Building character is talked about by coaches and proponents of athletics, including me. I believe it.
Come next week, area high school athletes get into the full swing of fall sports — football, volleyball, cross country, swimming and boys’ golf. Coaches at Newton, Prairie City-Monroe, Colfax-Mingo, Collins-Maxwell/Baxter and Lynnville-Sully strive to help student-athletes grow as athletes, as students and as young adults in life.
After watching an NFL preseason game this week, I began to wonder what type of character some athletes built during their careers from peewee football through college football. Whether they want to be or not, college and professional athletes are held up as role models for our young athletes.
So, what kind of character did Johnny Manziel, the Cleveland Browns’ rookie quarterback, exhibit by his obscene gesture seen on Monday Night Football? Unfortunately, Manziel — in my opinion — shows a clear lack of maturity and character. His on and off field antics during his days at Texas A&M and now as a Browns player makes me cringe.
I know, I know. Manziel’s Browns jersey is the top selling NFL jersey. He won the Heisman Trophy. And he....
During the NFL playoffs, I wrote a column about the lack of character I saw in a postgame interview by Seattle Seahawks Richard Sherman. It was justified as “being in the moment.” Sherman made a tremendous defensive play to help the Seahawks seal a win against San Francisco, winning the NFC Championship. But it wasn’t the final play of the game and Sherman’s behavior wasn’t in the moment for the interview.
I was chastised by a former Daily News sports writer for questioning Sherman’s character. For me, Sherman knew better. Surely, Manziel knows better also. The difference in the two players is I don’t think Manziel cares how it appears to others.
We’ve become a society that takes vulgarity as the norm. Outbursts after an ego- crushing defeat are OK. We laugh about it. We allow it to slide because they are star players.
Character and sportsmanship are important. Handling the disappointment of a failed play or a defeat is part of learning how to handle the disappointments we face as adults in life.
Losing hurts. I had a close friend, who is a high school coach, say if a loss didn’t hurt, then you probably didn’t care enough about the task at hand. You learn and move on.

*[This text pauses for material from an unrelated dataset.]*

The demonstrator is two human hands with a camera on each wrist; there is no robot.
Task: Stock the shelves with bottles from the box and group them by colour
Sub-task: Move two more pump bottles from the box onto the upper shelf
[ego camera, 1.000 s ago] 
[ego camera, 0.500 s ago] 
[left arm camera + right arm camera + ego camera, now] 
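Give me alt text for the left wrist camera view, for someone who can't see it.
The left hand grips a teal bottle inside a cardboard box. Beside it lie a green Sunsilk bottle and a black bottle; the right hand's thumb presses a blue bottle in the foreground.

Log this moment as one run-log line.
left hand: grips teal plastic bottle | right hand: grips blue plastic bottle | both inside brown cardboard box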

Manziel needs to take lessons from some of the young athletes in the 2014 Little League World Series. You don’t think Mo’ne Davis of Philadelphia has been under a lot of pressure being only the 18th girl to play in the LLWS and the only one to win a game pitching for a team. Or the team from Chicago as the first-ever team comprised of all African-American players hasn’t felt the pressure.
These youth have exhibited great poise and sportsmanship throughout their run at the tournament. They’ve shown character under the spotlight.
Take a page out of their book, Manziel, become a man of character on and off the field.